I can feel your pain as I have a 15 year old playing the same game. I started out by trying to use an 80-200 Tokina, constant 2.8 but the pics were not sharp enough no matter at the 80 or 200mm length. As long as the kids are moving, you're going to have issues with sharpness inside gyms, imo. I then went to the wider end, another Tokina 28-80; same wide open f2.8 and still the same issues. Each time I would be trying for decent shots, iso 1600 always gave me more noise than I wished. Recently, I've been using a newly purchased 77 ltd and GENERALLY, I get ok shots re sharpness if my son is on my side of the court and he's setting up for either a shot or playing a zone.

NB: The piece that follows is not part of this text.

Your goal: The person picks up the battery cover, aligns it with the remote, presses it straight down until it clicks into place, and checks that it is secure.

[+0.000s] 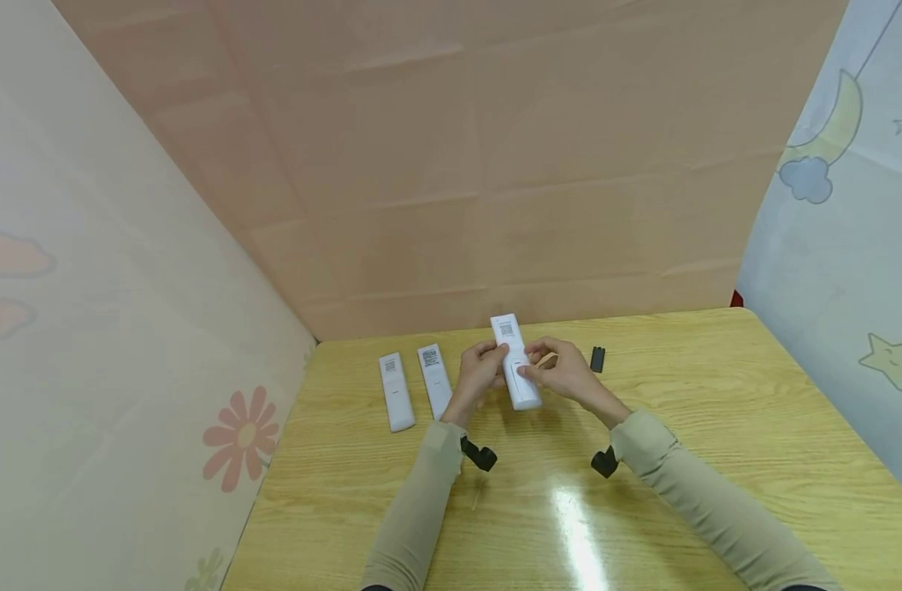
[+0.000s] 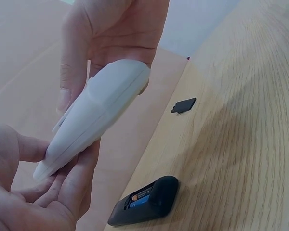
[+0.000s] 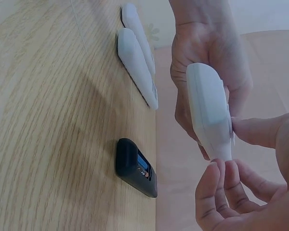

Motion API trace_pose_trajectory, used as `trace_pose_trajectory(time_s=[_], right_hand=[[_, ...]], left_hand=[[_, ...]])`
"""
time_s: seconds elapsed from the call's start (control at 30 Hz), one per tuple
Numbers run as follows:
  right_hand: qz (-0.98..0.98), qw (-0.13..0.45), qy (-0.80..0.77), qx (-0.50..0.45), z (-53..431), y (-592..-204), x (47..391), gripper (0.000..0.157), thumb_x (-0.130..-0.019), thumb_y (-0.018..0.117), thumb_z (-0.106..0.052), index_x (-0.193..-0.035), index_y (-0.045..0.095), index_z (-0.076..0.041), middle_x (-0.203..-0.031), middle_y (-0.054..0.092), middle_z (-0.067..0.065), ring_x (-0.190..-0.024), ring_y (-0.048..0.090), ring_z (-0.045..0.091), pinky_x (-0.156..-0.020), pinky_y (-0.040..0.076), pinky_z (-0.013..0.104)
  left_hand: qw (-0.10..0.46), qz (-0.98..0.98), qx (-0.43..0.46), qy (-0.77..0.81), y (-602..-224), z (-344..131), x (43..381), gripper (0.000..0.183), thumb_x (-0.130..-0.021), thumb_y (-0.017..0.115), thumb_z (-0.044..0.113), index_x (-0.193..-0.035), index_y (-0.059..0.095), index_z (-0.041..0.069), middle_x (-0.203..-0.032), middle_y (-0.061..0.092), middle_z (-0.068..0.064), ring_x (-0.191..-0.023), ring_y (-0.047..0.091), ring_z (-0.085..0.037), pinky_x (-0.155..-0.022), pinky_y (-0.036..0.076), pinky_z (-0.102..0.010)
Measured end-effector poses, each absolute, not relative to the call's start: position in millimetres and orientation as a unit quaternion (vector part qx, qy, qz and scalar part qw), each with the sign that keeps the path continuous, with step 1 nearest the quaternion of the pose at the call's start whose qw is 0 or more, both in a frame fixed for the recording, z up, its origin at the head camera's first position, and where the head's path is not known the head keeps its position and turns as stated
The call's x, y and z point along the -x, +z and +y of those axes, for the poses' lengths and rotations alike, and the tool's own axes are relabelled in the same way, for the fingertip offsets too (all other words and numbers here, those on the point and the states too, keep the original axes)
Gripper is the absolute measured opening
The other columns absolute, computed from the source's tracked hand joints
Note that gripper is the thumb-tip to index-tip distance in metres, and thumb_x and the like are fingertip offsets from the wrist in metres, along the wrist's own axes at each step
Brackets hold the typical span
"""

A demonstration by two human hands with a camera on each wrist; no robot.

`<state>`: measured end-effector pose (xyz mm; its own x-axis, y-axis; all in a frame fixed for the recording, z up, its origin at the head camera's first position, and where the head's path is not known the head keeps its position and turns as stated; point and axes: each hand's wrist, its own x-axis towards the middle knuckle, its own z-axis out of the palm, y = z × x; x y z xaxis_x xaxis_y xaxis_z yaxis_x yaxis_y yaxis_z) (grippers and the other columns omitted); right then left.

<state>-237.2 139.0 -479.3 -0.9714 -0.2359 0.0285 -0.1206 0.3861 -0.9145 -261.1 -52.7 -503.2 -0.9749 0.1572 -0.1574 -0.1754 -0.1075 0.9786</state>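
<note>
A white remote control (image 1: 506,322) is held up over the table, its back with a printed label facing up. My left hand (image 1: 478,373) grips its left side, thumb on the back edge and fingers curled beneath. From the right, my right hand (image 1: 566,371) pinches it, the thumb pressing on the battery cover (image 1: 523,392). That cover stands slightly off the body at one edge in the right wrist view. Below the hands, a black remote control (image 2: 159,204) lies with its battery compartment uncovered and batteries inside; in the head view it is hidden.
Two more white remote controls (image 1: 396,396) (image 1: 436,382) lie side by side, left of the hands. A small black battery cover (image 1: 597,359) rests to the right. The wooden table (image 1: 332,509) meets a fabric backdrop (image 1: 391,271) behind, with printed cloth at both sides.
</note>
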Motion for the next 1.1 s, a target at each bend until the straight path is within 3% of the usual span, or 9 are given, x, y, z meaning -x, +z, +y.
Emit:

I have had to do most of this on shutter priority, keeping the speed at 100 most of the time. Doing this, I get to use f2.2 often and have limited the iso to 800 (I have it set to auto iso). The problem is always going to be the lighting, period. I even tried the 50 1.4 wide open and they were ok but of course, a lot more cropping. I think the best bet is to do what I saw a professional doing; he had a gun that flashed by remote as he moved around the court, taking various kids. I didn't see the results but as I said, the light or lack of it, is the reason you and I are not going to get that 'great' shot that comes without noise and is as sharp as you want. Doesn't mean you can't get close and as others have noted, prefocussing at a predetermined spot will increase your odds. That's been my amateur experience.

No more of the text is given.